REQUIRED ACTION: Your answer must hold only the lines below from the line containing "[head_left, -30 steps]" through the line containing "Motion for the", each reproduced exactly.

SUPPLIED MATERIAL:
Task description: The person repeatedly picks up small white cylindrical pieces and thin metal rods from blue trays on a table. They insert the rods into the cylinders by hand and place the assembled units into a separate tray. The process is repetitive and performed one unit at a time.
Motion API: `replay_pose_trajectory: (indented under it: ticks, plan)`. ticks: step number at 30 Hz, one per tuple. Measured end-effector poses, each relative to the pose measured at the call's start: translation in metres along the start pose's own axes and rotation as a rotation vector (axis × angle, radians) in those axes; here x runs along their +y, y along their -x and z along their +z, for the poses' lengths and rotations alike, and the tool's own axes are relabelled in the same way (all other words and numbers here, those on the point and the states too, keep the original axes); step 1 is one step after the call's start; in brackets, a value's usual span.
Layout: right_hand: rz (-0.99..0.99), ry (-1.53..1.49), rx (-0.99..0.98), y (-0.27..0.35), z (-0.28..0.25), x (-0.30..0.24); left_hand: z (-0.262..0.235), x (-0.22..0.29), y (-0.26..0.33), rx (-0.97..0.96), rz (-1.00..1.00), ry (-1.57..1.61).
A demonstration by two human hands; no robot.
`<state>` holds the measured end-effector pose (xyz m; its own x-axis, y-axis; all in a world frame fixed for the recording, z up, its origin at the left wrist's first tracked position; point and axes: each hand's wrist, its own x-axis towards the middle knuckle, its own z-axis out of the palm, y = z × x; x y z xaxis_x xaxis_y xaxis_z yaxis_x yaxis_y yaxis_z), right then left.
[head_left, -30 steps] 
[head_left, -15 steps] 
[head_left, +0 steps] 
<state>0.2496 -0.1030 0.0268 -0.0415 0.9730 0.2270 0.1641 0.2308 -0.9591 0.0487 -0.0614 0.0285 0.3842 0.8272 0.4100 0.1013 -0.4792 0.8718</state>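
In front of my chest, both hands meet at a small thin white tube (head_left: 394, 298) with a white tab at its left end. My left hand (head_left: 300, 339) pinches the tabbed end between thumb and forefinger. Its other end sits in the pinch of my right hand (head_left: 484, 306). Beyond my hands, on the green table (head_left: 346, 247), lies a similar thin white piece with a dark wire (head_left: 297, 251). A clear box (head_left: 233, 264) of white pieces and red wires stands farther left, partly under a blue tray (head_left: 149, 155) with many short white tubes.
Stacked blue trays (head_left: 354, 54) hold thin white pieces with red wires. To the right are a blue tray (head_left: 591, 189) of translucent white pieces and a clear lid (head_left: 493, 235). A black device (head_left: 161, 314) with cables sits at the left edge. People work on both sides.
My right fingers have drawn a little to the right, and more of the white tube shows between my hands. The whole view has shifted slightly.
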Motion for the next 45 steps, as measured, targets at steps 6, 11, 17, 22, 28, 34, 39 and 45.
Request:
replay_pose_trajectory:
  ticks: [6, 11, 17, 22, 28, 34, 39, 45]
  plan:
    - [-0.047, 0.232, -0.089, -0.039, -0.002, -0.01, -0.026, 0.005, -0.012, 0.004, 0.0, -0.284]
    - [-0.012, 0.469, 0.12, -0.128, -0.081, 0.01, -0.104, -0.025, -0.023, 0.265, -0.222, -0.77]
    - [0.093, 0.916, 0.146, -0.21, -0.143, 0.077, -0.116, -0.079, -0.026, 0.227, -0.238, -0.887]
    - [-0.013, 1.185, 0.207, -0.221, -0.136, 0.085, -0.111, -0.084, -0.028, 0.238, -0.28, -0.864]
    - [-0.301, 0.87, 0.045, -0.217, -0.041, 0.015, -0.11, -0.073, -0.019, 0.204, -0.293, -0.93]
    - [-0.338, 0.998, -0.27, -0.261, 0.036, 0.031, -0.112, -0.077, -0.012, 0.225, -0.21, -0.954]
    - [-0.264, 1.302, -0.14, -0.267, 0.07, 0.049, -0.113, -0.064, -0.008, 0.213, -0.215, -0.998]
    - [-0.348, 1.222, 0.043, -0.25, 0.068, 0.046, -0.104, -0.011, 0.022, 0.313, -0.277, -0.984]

OUTPUT:
[head_left, -30 steps] 
[head_left, -15 steps] 
[head_left, +0 steps] 
<state>0.2496 -0.1030 0.0268 -0.0415 0.9730 0.2270 0.1641 0.2308 -0.9591 0.0487 -0.0614 0.0285 0.3842 0.8272 0.4100 0.1013 -0.4792 0.8718</state>
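In front of my chest, both hands meet at a small thin white tube (head_left: 394, 298) with a white tab at its left end. My left hand (head_left: 300, 339) pinches the tabbed end between thumb and forefinger. Its other end sits in the pinch of my right hand (head_left: 484, 306). Beyond my hands, on the green table (head_left: 346, 247), lies a similar thin white piece with a dark wire (head_left: 297, 251). A clear box (head_left: 233, 264) of white pieces and red wires stands farther left, partly under a blue tray (head_left: 149, 155) with many short white tubes.
Stacked blue trays (head_left: 354, 54) hold thin white pieces with red wires. To the right are a blue tray (head_left: 591, 189) of translucent white pieces and a clear lid (head_left: 493, 235). A black device (head_left: 161, 314) with cables sits at the left edge. People work on both sides.
My right fingers have drawn a little to the right, and more of the white tube shows between my hands. The whole view has shifted slightly.
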Motion for the next 45 steps, as measured, targets at steps 6, 11, 17, 22, 28, 34, 39 and 45.

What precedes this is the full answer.